2-In the Graphics Pipeline , I see a piece of Hardware called the Rasterizer ! from the every little that I know Vertex Setup happens first , where the GPU receives a good chunk of vertices , do matrix calculations on them by the shader cores , and then starts Interpolating colors in the process known as Rasterization , which -I assume- is handled by that Rasterizer , the thing here is that this bugger is only capable of Rasterizing one triangle per clock cycle , which is very low !

My Question here :
-Does Rasterizing occurs after Vertex Setup or before it ?
-Rasterizing a triangle means interpolating colors between it's vertices to generate pixels .. right ?
-If so , then the very low output of the Rasterizer will prevent the use of many shaders , as we will -have a limited amount of Pixels to perform lighting calculations on by the shader cores ..

3-About the Texture Mapping Units , I understand they are a different kind of hardware , completely different from Shader Cores , I also know that they are composed of texture filtering unit and a hardware for fetching addresses , I also understand that they do their filtering by means of interpolation , so the Component of TMUs is a hardware interpolator and a fetch address unit ?

Then what is the difference between them and the Special Function Units , they are able to interpolation too , why not share resources between the too ?

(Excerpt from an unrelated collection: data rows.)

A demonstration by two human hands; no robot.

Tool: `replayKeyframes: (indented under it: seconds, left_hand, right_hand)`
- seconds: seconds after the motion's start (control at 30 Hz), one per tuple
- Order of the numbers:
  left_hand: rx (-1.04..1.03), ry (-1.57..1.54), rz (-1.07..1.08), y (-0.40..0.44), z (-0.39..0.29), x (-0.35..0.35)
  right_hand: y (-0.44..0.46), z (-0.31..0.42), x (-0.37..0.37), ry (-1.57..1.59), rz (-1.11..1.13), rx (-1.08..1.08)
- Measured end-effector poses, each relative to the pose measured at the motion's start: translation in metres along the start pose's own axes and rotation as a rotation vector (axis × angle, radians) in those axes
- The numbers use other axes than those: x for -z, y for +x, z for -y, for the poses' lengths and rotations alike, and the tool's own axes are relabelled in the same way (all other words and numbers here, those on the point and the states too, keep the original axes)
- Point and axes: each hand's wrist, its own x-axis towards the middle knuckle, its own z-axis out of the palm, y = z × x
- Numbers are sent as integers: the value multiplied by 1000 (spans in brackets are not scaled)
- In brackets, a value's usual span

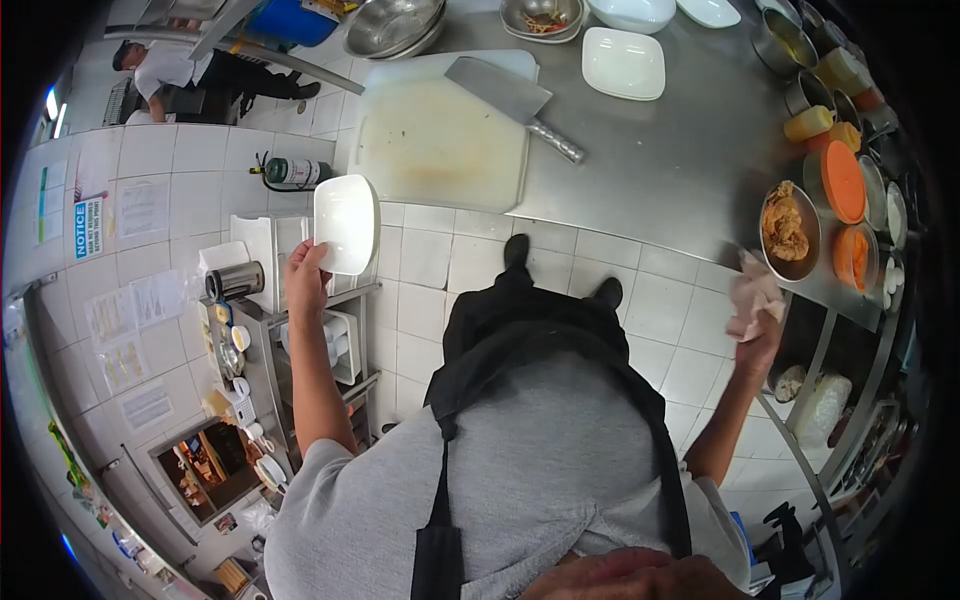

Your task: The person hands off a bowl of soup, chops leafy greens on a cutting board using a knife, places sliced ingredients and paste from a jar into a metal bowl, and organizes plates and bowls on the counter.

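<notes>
My left hand [306, 272] grips the near edge of a white rectangular dish [346, 225], thumb on top. The dish is held out over the floor, left of the counter, with its inside facing up. In my right hand [760, 340] is a crumpled pinkish cloth [754, 298], close to the counter's front right edge. Just beyond the cloth stands a metal bowl [808, 262] with fried, browned food [785, 224] in it. A cleaver [510, 98] lies across the white cutting board [440, 135], its handle pointing right onto the steel counter [640, 170].
Stacked white dishes [623, 64] and metal bowls [395, 28] line the back. Orange-filled containers [843, 182] and sauce bottles [808, 124] crowd the right. A fire extinguisher [292, 172] hangs on the left wall, above a shelf unit [300, 325]. Another person [190, 70] stands at far left.
</notes>
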Motion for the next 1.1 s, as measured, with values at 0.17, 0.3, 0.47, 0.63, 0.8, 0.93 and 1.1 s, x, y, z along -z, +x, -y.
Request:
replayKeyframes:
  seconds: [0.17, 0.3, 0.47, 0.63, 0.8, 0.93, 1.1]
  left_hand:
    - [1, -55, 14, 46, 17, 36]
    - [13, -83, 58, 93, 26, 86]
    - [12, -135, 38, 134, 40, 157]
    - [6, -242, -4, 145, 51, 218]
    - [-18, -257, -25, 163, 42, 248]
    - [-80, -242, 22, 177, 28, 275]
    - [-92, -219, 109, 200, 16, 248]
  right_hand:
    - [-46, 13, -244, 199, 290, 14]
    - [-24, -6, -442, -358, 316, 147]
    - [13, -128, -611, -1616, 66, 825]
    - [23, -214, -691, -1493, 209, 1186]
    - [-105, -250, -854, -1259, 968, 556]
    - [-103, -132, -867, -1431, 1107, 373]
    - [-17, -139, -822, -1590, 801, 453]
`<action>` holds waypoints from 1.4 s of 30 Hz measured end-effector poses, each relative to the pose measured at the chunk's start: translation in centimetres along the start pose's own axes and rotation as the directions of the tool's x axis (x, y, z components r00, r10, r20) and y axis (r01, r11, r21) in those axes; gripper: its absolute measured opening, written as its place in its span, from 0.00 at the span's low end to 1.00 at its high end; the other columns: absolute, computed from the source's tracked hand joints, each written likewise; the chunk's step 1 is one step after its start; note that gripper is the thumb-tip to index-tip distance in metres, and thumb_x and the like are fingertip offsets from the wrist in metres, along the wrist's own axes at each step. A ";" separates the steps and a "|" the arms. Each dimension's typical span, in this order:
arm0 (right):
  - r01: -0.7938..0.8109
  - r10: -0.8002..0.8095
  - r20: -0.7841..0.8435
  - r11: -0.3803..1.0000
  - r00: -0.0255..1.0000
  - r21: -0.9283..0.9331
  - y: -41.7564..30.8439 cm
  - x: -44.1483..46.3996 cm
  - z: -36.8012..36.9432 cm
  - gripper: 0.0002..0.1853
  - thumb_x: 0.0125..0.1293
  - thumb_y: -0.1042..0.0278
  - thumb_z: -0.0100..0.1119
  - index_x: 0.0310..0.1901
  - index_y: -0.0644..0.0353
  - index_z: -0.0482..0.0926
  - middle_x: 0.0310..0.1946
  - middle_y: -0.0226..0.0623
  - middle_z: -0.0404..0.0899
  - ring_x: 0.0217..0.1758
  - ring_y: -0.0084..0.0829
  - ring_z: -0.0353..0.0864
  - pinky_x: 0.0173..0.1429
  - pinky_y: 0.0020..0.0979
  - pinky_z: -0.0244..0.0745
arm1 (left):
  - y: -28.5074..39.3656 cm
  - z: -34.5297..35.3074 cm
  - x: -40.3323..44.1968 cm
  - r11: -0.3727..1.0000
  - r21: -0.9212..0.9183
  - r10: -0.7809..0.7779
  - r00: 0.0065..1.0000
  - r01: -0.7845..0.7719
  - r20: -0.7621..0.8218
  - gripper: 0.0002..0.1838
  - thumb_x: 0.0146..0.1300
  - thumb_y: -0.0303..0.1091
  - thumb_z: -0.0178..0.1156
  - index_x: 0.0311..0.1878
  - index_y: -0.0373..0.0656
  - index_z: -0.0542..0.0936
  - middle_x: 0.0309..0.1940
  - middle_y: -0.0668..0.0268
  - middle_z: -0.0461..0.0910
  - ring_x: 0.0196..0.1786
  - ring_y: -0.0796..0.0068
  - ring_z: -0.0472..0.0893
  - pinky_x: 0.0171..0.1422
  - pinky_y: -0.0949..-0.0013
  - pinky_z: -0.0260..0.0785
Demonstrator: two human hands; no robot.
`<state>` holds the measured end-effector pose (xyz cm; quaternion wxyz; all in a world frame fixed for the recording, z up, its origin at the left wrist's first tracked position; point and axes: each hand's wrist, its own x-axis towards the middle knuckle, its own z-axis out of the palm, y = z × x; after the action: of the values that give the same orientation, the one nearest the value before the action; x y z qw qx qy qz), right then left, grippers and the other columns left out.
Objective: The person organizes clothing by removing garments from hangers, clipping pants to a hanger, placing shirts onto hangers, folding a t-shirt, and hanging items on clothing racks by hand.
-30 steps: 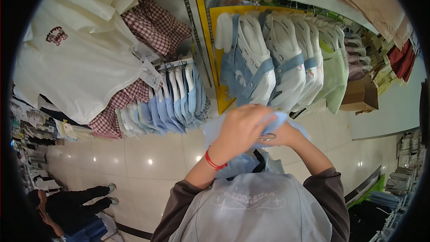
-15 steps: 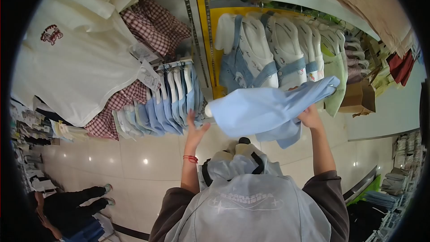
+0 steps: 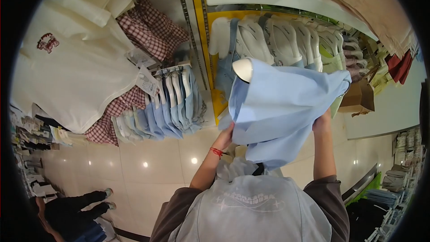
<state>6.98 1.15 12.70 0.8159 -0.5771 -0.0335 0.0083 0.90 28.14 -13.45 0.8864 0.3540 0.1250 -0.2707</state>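
Garment (image 3: pixel 283 110), long axis crosswise, hanger tip (image 3: pixel 243 69) leftward

No words or numbers can be clearly read. Pale lettering curves across the wearer's grey garment (image 3: pixel 251 215), too faint to make out. Print on the tag (image 3: pixel 148 81) of the white shirt (image 3: pixel 85 78), far left, is too small.
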 end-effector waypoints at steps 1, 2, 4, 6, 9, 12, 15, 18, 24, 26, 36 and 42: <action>0.020 -0.019 0.017 1.000 1.000 -0.022 -0.1 0.2 -0.9 0.35 0.56 0.64 0.60 0.62 0.66 0.58 0.57 0.41 0.67 0.57 0.34 0.70 0.60 0.34 0.66 | 0.5 0.3 0.0 0.999 -0.053 -0.013 0.999 0.011 -0.039 0.28 0.70 0.47 0.42 0.67 0.39 0.58 0.63 0.64 0.64 0.64 0.71 0.64 0.68 0.65 0.54; 0.046 -0.044 0.022 0.994 0.999 -0.102 -0.4 0.4 -1.5 0.34 0.56 0.65 0.60 0.62 0.67 0.58 0.57 0.41 0.67 0.58 0.33 0.69 0.61 0.33 0.64 | 1.0 0.3 -0.6 0.957 0.264 0.161 0.979 -0.124 -0.122 0.26 0.70 0.48 0.42 0.64 0.39 0.62 0.59 0.62 0.68 0.61 0.70 0.68 0.66 0.65 0.57; 0.098 -0.090 0.040 0.961 0.995 -0.260 -1.1 0.8 -2.3 0.34 0.55 0.66 0.59 0.61 0.69 0.58 0.57 0.40 0.66 0.60 0.32 0.66 0.63 0.32 0.61 | 2.4 -1.2 -2.3 0.549 0.798 0.524 0.846 -0.248 -0.098 0.25 0.70 0.48 0.42 0.58 0.37 0.70 0.50 0.58 0.77 0.54 0.68 0.75 0.62 0.64 0.62; 0.080 -0.069 0.042 0.907 0.997 -0.413 -1.6 1.2 -3.7 0.33 0.55 0.68 0.59 0.61 0.70 0.58 0.57 0.40 0.65 0.60 0.31 0.64 0.64 0.32 0.58 | 6.2 -3.0 -5.9 -0.314 0.942 0.195 0.979 0.121 -0.060 0.22 0.67 0.46 0.46 0.51 0.36 0.73 0.35 0.51 0.81 0.37 0.55 0.79 0.48 0.62 0.69; 0.010 -0.002 0.016 0.850 1.000 -0.527 -2.1 1.7 -4.2 0.33 0.54 0.70 0.60 0.61 0.69 0.58 0.57 0.40 0.65 0.60 0.30 0.64 0.64 0.31 0.58 | 10.1 -2.3 -10.7 0.156 0.973 0.355 0.910 0.170 -0.216 0.21 0.65 0.47 0.47 0.35 0.38 0.80 0.28 0.51 0.80 0.27 0.52 0.77 0.38 0.58 0.69; -0.088 0.077 -0.043 0.881 0.996 -0.466 -1.9 2.0 -4.4 0.34 0.53 0.72 0.60 0.61 0.69 0.58 0.57 0.40 0.65 0.60 0.31 0.65 0.64 0.31 0.59 | 10.2 -7.1 -11.7 0.655 0.749 0.481 0.818 -0.098 -0.314 0.24 0.66 0.51 0.45 0.35 0.39 0.81 0.35 0.55 0.81 0.36 0.56 0.79 0.45 0.57 0.68; -0.122 0.113 -0.045 0.942 0.993 -0.313 -1.9 1.9 -4.0 0.36 0.52 0.71 0.62 0.62 0.69 0.57 0.57 0.40 0.66 0.59 0.32 0.66 0.63 0.31 0.61 | 11.2 -5.1 -12.9 0.803 -0.066 0.584 0.805 -0.592 -0.105 0.22 0.68 0.51 0.42 0.46 0.44 0.78 0.47 0.60 0.78 0.51 0.58 0.74 0.60 0.55 0.60; -0.159 0.158 -0.018 0.971 0.987 -0.180 -1.6 1.2 -2.5 0.39 0.50 0.67 0.64 0.62 0.68 0.56 0.56 0.41 0.67 0.58 0.33 0.67 0.62 0.32 0.63 | 9.2 -4.9 -11.3 0.540 -0.494 0.734 0.668 -0.682 -0.121 0.24 0.69 0.51 0.39 0.56 0.46 0.73 0.55 0.60 0.74 0.59 0.56 0.70 0.69 0.48 0.50; -0.127 0.128 0.056 0.992 0.990 -0.007 -0.9 0.2 0.7 0.43 0.48 0.62 0.67 0.63 0.67 0.55 0.55 0.43 0.67 0.58 0.36 0.68 0.60 0.34 0.67 | 0.2 2.8 -4.9 0.648 0.328 0.728 0.685 -0.687 -0.003 0.25 0.64 0.49 0.46 0.58 0.43 0.71 0.55 0.59 0.73 0.59 0.57 0.70 0.66 0.53 0.55; -0.112 0.112 0.057 0.994 0.992 -0.010 -1.0 0.2 1.2 0.43 0.47 0.62 0.67 0.63 0.68 0.55 0.56 0.43 0.67 0.58 0.36 0.69 0.59 0.34 0.67 | 2.3 6.3 -6.4 0.384 0.656 0.670 0.685 -0.649 0.285 0.24 0.63 0.46 0.50 0.57 0.41 0.71 0.54 0.58 0.73 0.58 0.59 0.71 0.64 0.56 0.58; -0.114 0.117 0.035 0.991 0.993 -0.063 -1.3 -0.8 1.1 0.41 0.48 0.63 0.67 0.62 0.68 0.57 0.55 0.43 0.68 0.57 0.34 0.69 0.60 0.33 0.66 | 4.9 8.3 -8.7 0.234 0.724 0.593 0.686 -0.649 0.423 0.24 0.58 0.44 0.58 0.52 0.37 0.74 0.48 0.57 0.76 0.53 0.65 0.74 0.57 0.65 0.66; -0.150 0.168 0.060 0.962 0.984 -0.230 -0.5 -1.5 0.9 0.37 0.51 0.67 0.67 0.60 0.68 0.60 0.52 0.39 0.70 0.55 0.30 0.69 0.59 0.31 0.65 | 5.0 6.3 -7.7 0.274 0.818 0.642 0.729 -0.506 0.236 0.24 0.58 0.43 0.58 0.52 0.37 0.73 0.48 0.57 0.75 0.53 0.65 0.74 0.57 0.65 0.66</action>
<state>5.38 1.76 13.45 0.7401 -0.6658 -0.0202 0.0926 -2.42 29.80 -2.92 0.6229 0.7732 -0.0964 0.0696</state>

I am sorry if my questions are too long , I would appreciate getting the answers , as a general rule , I would really like the answer to start simple at first and then build up from that .

Thanks a ton !
 
1. I don't know what exactly do you mean but instructions are divided into several groups: arithmetic, input output and control flow. Since we're talking shading an example of IO instruction would be texture fetch. Note that graphics pipeline currently doesn't really allow you to arbitrary output stuff to memory.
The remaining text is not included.